> _Task item_
Set down exactly the lines below, starting at the one that contains "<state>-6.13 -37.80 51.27" and ending at the one that contains "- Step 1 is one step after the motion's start", with both of those lines included and nothing else.

> _Recorded data_
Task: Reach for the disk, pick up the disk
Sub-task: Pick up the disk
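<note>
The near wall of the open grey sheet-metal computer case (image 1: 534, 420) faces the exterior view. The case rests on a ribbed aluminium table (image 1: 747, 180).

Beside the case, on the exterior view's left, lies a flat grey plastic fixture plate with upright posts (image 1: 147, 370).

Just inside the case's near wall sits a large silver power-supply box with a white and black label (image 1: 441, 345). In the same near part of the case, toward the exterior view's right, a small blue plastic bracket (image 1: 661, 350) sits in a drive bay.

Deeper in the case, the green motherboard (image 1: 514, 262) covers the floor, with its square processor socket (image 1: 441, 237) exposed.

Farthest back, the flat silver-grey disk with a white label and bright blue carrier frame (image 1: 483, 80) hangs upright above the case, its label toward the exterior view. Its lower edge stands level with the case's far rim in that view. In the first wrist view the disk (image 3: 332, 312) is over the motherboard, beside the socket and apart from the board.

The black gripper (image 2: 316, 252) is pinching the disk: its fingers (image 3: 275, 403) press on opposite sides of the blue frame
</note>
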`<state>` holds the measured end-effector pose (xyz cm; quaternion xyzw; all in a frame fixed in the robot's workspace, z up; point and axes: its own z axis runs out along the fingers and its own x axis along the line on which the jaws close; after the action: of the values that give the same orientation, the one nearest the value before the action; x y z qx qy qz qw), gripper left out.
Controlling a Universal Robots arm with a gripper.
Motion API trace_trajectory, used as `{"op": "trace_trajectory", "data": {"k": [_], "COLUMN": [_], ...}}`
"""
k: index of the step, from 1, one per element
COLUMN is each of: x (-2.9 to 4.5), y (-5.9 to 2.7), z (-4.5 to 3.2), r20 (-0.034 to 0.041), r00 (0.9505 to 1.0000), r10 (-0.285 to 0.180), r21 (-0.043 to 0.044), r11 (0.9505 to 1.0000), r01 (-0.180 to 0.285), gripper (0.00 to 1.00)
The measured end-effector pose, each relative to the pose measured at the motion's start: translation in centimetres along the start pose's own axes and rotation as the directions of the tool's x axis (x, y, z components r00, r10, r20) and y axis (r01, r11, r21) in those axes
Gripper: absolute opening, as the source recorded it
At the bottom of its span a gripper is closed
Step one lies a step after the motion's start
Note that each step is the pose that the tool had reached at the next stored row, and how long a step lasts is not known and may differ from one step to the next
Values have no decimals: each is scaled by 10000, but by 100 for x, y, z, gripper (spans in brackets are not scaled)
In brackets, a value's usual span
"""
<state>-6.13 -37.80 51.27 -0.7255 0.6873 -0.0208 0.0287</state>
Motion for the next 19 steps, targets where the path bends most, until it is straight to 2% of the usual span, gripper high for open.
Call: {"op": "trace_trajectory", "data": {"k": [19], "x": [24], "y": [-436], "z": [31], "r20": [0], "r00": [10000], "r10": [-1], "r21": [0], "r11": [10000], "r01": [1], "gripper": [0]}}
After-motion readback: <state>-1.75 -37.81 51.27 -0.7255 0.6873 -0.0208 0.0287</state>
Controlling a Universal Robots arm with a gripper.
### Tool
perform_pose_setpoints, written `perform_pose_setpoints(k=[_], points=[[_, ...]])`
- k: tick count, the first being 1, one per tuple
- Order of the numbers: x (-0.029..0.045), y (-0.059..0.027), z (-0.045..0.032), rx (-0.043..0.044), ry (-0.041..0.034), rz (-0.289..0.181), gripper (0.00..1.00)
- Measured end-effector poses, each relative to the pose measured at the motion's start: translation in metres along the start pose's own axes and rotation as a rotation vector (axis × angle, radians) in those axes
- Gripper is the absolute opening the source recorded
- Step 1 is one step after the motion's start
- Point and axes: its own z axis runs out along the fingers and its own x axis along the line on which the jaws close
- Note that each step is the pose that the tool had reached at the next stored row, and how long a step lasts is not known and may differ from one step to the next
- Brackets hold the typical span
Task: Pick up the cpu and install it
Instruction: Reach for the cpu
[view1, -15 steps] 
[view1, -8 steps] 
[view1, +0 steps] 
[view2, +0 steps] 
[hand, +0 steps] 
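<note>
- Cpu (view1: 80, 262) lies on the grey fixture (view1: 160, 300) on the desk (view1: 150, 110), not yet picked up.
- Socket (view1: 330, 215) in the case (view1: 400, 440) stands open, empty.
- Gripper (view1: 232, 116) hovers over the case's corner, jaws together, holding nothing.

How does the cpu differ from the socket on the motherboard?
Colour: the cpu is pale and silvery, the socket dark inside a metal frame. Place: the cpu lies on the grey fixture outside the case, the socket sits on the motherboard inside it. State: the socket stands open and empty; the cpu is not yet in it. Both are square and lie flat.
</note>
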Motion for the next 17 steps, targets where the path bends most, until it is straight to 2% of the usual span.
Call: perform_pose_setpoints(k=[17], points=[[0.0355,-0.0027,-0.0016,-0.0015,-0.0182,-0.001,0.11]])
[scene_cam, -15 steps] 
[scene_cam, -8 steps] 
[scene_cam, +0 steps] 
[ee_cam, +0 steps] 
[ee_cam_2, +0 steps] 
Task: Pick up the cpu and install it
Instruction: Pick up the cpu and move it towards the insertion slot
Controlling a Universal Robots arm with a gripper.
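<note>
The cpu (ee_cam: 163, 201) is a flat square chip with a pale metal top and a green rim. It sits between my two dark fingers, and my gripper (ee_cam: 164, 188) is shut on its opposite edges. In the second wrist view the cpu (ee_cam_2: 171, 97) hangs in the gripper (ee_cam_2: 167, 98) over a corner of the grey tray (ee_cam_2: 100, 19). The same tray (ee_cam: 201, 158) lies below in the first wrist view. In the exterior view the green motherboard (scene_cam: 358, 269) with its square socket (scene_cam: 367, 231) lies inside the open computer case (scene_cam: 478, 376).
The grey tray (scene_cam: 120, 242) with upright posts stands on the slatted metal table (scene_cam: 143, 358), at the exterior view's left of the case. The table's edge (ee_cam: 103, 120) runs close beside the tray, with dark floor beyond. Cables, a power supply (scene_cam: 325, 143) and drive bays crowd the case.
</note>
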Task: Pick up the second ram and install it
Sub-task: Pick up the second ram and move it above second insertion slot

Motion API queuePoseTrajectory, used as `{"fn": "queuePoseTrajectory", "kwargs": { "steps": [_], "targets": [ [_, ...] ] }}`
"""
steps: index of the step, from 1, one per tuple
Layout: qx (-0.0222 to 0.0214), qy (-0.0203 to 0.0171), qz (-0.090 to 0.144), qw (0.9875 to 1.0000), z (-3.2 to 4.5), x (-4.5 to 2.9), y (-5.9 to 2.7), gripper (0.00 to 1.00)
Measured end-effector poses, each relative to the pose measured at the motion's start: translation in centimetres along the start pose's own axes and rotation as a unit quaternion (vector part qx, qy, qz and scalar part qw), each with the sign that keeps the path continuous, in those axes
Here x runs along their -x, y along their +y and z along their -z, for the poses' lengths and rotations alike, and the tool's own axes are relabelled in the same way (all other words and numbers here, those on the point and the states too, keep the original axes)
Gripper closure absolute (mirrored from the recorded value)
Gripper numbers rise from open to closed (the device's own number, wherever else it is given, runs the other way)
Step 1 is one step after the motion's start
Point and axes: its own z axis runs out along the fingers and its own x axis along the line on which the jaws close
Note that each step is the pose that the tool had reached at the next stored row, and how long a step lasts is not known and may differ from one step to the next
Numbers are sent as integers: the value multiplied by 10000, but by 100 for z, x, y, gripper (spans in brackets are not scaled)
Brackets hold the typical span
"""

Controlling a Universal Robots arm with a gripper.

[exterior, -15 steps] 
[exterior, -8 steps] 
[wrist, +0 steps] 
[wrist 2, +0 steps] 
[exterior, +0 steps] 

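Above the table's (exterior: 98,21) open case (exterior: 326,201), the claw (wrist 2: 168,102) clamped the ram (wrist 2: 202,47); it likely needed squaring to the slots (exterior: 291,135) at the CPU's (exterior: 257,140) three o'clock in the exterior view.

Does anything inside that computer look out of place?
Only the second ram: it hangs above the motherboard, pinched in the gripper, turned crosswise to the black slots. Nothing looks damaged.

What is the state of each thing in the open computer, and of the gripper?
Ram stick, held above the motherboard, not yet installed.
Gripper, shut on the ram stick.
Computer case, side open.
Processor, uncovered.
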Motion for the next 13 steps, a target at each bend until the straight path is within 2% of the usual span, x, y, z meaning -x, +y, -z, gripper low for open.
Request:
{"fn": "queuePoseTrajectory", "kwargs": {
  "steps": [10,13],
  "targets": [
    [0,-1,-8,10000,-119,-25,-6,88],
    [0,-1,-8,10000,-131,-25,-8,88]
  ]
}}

> _Exercise answer_
<state>-6.13 -37.80 51.27 -0.7255 0.6873 -0.0208 0.0287</state>
Motion for the next 19 steps, targets where the path bends most, until it is straight to 2% of the usual span, gripper high for open.
Call: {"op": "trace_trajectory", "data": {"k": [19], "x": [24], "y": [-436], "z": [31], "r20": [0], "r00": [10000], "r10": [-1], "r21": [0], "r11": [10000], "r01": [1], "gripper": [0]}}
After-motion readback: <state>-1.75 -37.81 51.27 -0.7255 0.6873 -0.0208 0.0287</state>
Controlling a Universal Robots arm with a gripper.
### Tool
perform_pose_setpoints, written `perform_pose_setpoints(k=[_], points=[[_, ...]])`
- k: tick count, the first being 1, one per tuple
- Order of the numbers: x (-0.029..0.045), y (-0.059..0.027), z (-0.045..0.032), rx (-0.043..0.044), ry (-0.041..0.034), rz (-0.289..0.181), gripper (0.00..1.00)
- Measured end-effector poses, each relative to the pose measured at the motion's start: translation in metres along the start pose's own axes and rotation as a rotation vector (axis × angle, radians) in those axes
- Gripper is the absolute opening the source recorded
- Step 1 is one step after the motion's start

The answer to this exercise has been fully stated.